## [Problem requirements]
A word-for-word printout of the listing below is needed.

## [Source material]
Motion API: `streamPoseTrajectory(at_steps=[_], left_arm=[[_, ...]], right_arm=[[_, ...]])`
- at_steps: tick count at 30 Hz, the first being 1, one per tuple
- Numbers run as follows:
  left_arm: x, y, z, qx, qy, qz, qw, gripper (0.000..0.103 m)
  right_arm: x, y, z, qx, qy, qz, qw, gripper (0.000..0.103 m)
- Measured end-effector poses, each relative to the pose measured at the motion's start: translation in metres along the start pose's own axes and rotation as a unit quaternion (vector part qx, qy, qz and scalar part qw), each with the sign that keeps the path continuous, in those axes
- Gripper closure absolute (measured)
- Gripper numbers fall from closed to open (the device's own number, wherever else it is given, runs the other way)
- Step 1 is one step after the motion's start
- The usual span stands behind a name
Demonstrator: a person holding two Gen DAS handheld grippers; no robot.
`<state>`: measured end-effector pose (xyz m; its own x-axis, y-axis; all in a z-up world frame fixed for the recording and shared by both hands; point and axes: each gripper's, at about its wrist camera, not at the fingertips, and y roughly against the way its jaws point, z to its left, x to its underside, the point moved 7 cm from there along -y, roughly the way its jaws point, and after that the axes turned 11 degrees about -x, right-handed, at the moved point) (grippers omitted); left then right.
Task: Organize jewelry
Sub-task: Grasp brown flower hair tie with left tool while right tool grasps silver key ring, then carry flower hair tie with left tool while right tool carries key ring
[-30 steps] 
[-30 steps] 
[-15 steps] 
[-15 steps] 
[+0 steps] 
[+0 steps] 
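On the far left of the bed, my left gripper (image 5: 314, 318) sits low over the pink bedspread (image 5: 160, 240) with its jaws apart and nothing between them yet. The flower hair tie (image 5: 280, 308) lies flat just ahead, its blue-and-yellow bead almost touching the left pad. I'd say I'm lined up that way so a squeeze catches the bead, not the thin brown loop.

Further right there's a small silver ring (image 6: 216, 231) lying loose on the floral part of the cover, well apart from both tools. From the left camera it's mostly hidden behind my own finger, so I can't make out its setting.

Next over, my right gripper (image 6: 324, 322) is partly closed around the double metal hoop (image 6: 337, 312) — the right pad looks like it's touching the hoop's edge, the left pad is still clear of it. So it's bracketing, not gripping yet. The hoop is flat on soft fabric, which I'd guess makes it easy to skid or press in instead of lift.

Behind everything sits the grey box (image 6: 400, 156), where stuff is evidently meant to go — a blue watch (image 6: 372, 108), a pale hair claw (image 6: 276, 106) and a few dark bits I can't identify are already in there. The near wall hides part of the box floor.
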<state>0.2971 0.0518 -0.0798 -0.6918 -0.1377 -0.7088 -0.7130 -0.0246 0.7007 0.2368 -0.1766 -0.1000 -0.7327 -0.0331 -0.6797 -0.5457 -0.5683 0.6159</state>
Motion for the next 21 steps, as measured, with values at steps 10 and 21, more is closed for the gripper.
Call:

## [Result below]
Motion API: `streamPoseTrajectory(at_steps=[_], left_arm=[[_, ...]], right_arm=[[_, ...]])`
- at_steps: tick count at 30 Hz, the first being 1, one per tuple
- Numbers run as follows:
  left_arm: x, y, z, qx, qy, qz, qw, gripper (0.000..0.103 m)
  right_arm: x, y, z, qx, qy, qz, qw, gripper (0.000..0.103 m)
- Measured end-effector poses, each relative to the pose measured at the motion's start: translation in metres along the start pose's own axes and rotation as a unit quaternion (vector part qx, qy, qz and scalar part qw), each with the sign that keeps the path continuous, in those axes
- Gripper closure absolute (measured)
- Gripper numbers fall from closed to open (the device's own number, wherever else it is given, runs the other way)
- Step 1 is one step after the motion's start
- The usual span stands behind a name
Demonstrator: a person holding two Gen DAS handheld grippers; no robot.
`<state>`: measured end-effector pose (xyz m; its own x-axis, y-axis; all in a z-up world frame fixed for the recording and shared by both hands; point and axes: each gripper's, at about its wrist camera, not at the fingertips, and y roughly against the way its jaws point, z to its left, x to its underside, the point moved 7 cm from there along -y, roughly the way its jaws point, and after that the axes turned 11 degrees about -x, right-handed, at the moved point) (grippers omitted); left then right.
Task: Organize jewelry
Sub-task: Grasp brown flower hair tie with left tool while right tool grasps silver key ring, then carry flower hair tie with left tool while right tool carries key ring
[-30 steps] 
[-30 steps] 
[-15 steps] 
[-15 steps] 
[+0 steps] 
[+0 steps] 
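On the far left of the bed, my left gripper (image 5: 314, 318) sits low over the pink bedspread (image 5: 160, 240) with its jaws apart and nothing between them yet. The flower hair tie (image 5: 280, 308) lies flat just ahead, its blue-and-yellow bead almost touching the left pad. I'd say I'm lined up that way so a squeeze catches the bead, not the thin brown loop.

Further right there's a small silver ring (image 6: 216, 231) lying loose on the floral part of the cover, well apart from both tools. From the left camera it's mostly hidden behind my own finger, so I can't make out its setting.

Next over, my right gripper (image 6: 324, 322) is partly closed around the double metal hoop (image 6: 337, 312) — the right pad looks like it's touching the hoop's edge, the left pad is still clear of it. So it's bracketing, not gripping yet. The hoop is flat on soft fabric, which I'd guess makes it easy to skid or press in instead of lift.

Behind everything sits the grey box (image 6: 400, 156), where stuff is evidently meant to go — a blue watch (image 6: 372, 108), a pale hair claw (image 6: 276, 106) and a few dark bits I can't identify are already in there. The near wall hides part of the box floor.
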<state>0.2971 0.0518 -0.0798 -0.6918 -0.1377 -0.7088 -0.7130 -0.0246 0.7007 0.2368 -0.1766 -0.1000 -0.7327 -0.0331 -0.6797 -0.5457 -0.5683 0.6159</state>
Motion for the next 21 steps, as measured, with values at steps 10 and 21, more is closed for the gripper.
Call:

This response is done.